Executing analyses

By navigating to the "tools" tab in the workspace view, user can choose from among various analysis workflows which are grouped in a hierarchy of analysis "styles" (e.g. clustering, differential expression, etc.). Note that the analysis options presented do not reflect a particular or recommended analysis workflow-- they are simply all possible options, whether they make sense or not.

Indeed, some analysis methods may require other analyses to be run first, creating a dependency. For instance, a gene-set enrichment analysis requires an input file that contains a log fold-change and p-value for each gene. Of course, you may already have already have a file with the proper format, but it is more common to first run a differential expression analysis whose outputs will feed into the GSEA analysis. We typically construct our analyses so that it is relatively easy to pass the outputs of one analysis to the inputs of another. Thus, the outputs of certain analyses may be different than the "default" outputs you may get from running the same software on a different system/platform.

Naming your analysis

Each analysis includes a "name" field, which allows you to quickly identify the analysis you have run. For instance, you may wish to run a similar analysis multiple times with different parameters(e.g. a k-means algorithm with a different number of clusters). The naming helps in identifying from among these executed analyses.

About analysis inputs

All analyses will have one or more inputs which specify the data to use and potentially different parameters for executing the analysis. Often, these inputs are not comprehensive and advanced users or more complex use-cases may require the software to be run outside of WebMeV, such as directly executing a script using R/Bioconductor. However, we generally design the inputs to be flexible and powerful enough to be useful, yet "safe". That is, critical options are explained and occasionally protected to avoid making subtle but significant mistakes when specifying input parameters. It is not the goal of WebMeV to provide a "one stop shop" for all genomic analyses. Rather, we provide easy and accessible analyses with an eye towards covering the most common cases.

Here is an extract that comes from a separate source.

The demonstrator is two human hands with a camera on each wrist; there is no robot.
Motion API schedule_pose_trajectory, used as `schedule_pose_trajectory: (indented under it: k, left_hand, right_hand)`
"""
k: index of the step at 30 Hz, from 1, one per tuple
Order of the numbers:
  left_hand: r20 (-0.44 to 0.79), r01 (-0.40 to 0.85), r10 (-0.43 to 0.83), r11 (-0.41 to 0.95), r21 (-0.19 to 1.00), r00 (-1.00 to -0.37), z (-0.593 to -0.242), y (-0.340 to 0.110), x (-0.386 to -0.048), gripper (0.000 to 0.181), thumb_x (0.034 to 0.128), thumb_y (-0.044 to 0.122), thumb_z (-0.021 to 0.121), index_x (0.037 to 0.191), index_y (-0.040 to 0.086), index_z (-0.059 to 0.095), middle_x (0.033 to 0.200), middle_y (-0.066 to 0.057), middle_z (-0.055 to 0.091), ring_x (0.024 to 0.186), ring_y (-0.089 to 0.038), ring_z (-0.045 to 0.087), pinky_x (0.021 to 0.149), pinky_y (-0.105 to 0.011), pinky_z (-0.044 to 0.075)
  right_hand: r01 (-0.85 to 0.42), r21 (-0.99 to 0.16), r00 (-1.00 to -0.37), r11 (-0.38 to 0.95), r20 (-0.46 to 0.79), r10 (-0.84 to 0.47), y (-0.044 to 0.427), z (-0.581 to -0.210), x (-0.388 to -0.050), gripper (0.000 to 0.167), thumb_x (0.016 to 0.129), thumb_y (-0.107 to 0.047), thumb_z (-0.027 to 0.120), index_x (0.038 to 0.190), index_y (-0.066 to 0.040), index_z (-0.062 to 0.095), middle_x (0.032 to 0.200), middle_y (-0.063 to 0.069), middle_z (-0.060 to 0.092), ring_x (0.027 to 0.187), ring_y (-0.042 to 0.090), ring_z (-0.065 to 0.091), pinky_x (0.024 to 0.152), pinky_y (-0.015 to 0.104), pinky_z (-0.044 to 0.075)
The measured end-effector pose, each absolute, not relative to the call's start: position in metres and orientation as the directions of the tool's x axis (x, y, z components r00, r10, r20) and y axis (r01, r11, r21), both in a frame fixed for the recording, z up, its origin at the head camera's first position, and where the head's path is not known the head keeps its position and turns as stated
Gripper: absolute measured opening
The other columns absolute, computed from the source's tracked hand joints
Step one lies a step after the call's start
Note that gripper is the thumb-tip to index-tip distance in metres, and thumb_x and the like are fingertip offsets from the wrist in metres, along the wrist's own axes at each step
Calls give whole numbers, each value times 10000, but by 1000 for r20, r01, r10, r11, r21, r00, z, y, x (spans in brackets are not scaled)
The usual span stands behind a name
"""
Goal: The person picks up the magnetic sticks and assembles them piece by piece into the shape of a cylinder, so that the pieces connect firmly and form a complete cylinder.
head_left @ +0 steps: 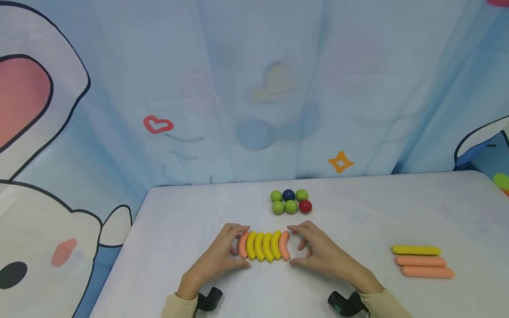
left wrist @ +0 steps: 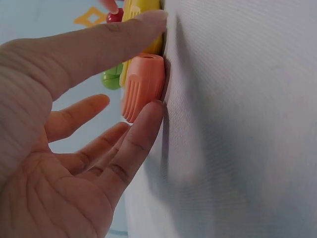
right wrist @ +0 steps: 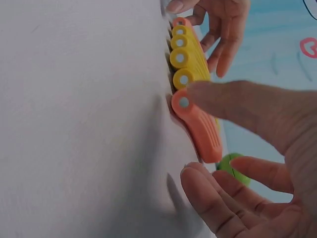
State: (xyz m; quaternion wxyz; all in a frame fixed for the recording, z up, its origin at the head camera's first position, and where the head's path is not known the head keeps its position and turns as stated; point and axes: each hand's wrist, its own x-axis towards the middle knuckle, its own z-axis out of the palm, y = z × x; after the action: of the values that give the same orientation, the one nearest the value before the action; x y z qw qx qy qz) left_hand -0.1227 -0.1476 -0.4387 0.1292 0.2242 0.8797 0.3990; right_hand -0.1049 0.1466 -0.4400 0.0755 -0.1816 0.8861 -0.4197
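On the white table, several curved yellow pieces [head_left: 259,247] stand side by side, with a curved orange piece [head_left: 243,245] at the left end and another orange piece [head_left: 284,246] at the right end. My left hand [head_left: 222,251] is at the left end of the row, its thumb and forefinger spread around the orange piece; the left wrist view shows a finger [left wrist: 141,131] at that piece's ribbed side. At the right end is my right hand [head_left: 322,254], thumb and forefinger apart. In the right wrist view its thumb [right wrist: 237,101] overlaps the orange piece's end; contact is unclear.
Behind the row sit several green balls [head_left: 291,206], a dark blue ball [head_left: 288,195] and a red ball [head_left: 305,206]. One straight yellow stick [head_left: 415,250] and two orange sticks [head_left: 427,271] lie at the right. A printed blue curtain [head_left: 238,88] hangs behind the table.
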Motion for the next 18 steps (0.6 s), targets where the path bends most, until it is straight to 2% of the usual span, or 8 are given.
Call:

One common "pitfall" is that you may see an empty field for one of the required analysis inputs. For instance, you can't immediately run a differential gene expression analysis until you have 1) an expression count file and 2) groups of samples (observation sets) to contrast. Therefore, to run a differential expression analysis, one has to first define the two observation sets either by directly annotating the samples (i.e. with an "annotation file") or by executing a clustering analysis like PCA. Both of those methods allow you to create new observation sets which will be provided as inputs to the differential expression analysis.